À la base, Iramuteq est plus conçu pour trouver des régularités, des tendances ; or ici, ma conclusion est qu’il y a trop de diversité discursive. C’est un résultat en soi, mais comme dans d’autres contextes, c’est moins satisfaisant de publier un “résultat négatif”. Mais plus généralement : est-ce que c’est cette méthode qui était la meilleure pour ma problématique ? Je n’en suis pas forcément convaincu, d’où le choix de ne pas décrire mon corpus conférence par conférence et de rester sur une analyse générale qui ne redit pas 30 fois “c’est un peu tout et n’importe quoi”, plus une analyse de la programmation.
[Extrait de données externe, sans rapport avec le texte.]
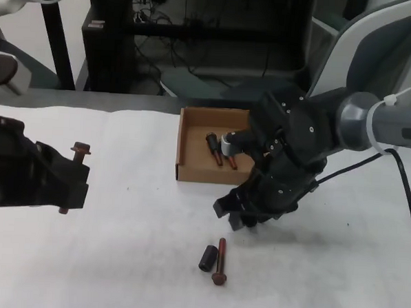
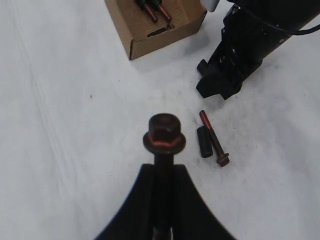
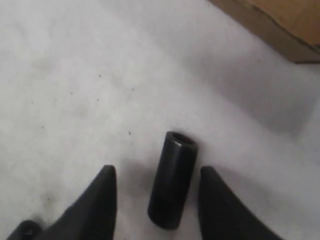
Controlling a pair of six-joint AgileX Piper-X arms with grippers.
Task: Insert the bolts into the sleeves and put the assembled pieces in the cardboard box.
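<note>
My left gripper [image 2: 162,170] is shut on the shank of a rust-red bolt [image 2: 164,134], its hex head pointing up; in the high view this bolt [image 1: 77,162] hangs at the left above the white cloth. My right gripper [image 1: 238,214] hovers in front of the cardboard box [image 1: 211,173], fingers open. A black sleeve [image 3: 174,175] lies on the cloth, framed between the open fingers [image 3: 102,200] without touching them. Beside that sleeve [image 1: 207,257] lies a loose bolt [image 1: 220,260]. Assembled pieces [image 1: 216,149] lie inside the box.
The white cloth [image 1: 117,260] covers the bench, with free room at the front left and right. The box wall [image 3: 270,25] is close behind the right gripper. A black cable [image 1: 403,192] trails from the right arm. Chairs and a dark frame stand beyond the bench.
</note>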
À moins de tout déléguer à une IA, je ne sais pas, à ce stade, comment on aurait pu faire mieux.
Accessibilité des données
Pour la liste des intervenants, je peux vous donner un lien du tableau que j’ai utilisé sur Notion ; il faut juste que j’arrive à configurer la chose correctement, mais ça arrive très vite.
Vous pouvez m’envoyer un mail pour que je vous envoie le texte de mes retranscriptions, qui, je le rappelle, est mis en forme pour le logiciel IraMuteq. Je suis ouvert à la discussion, mais veillez à me faire des critiques après avoir lu les différentes justifications proposées dans cette page ainsi que dans le mémoire.
Par exemple, un commentaire qui me dirait que la conférence X relève d’une discipline précise, et donc aurait dû être placée dans la conception disciplinaire de l’esprit critique… Je sais que la personne n’a pas lu le mémoire où j’en parle.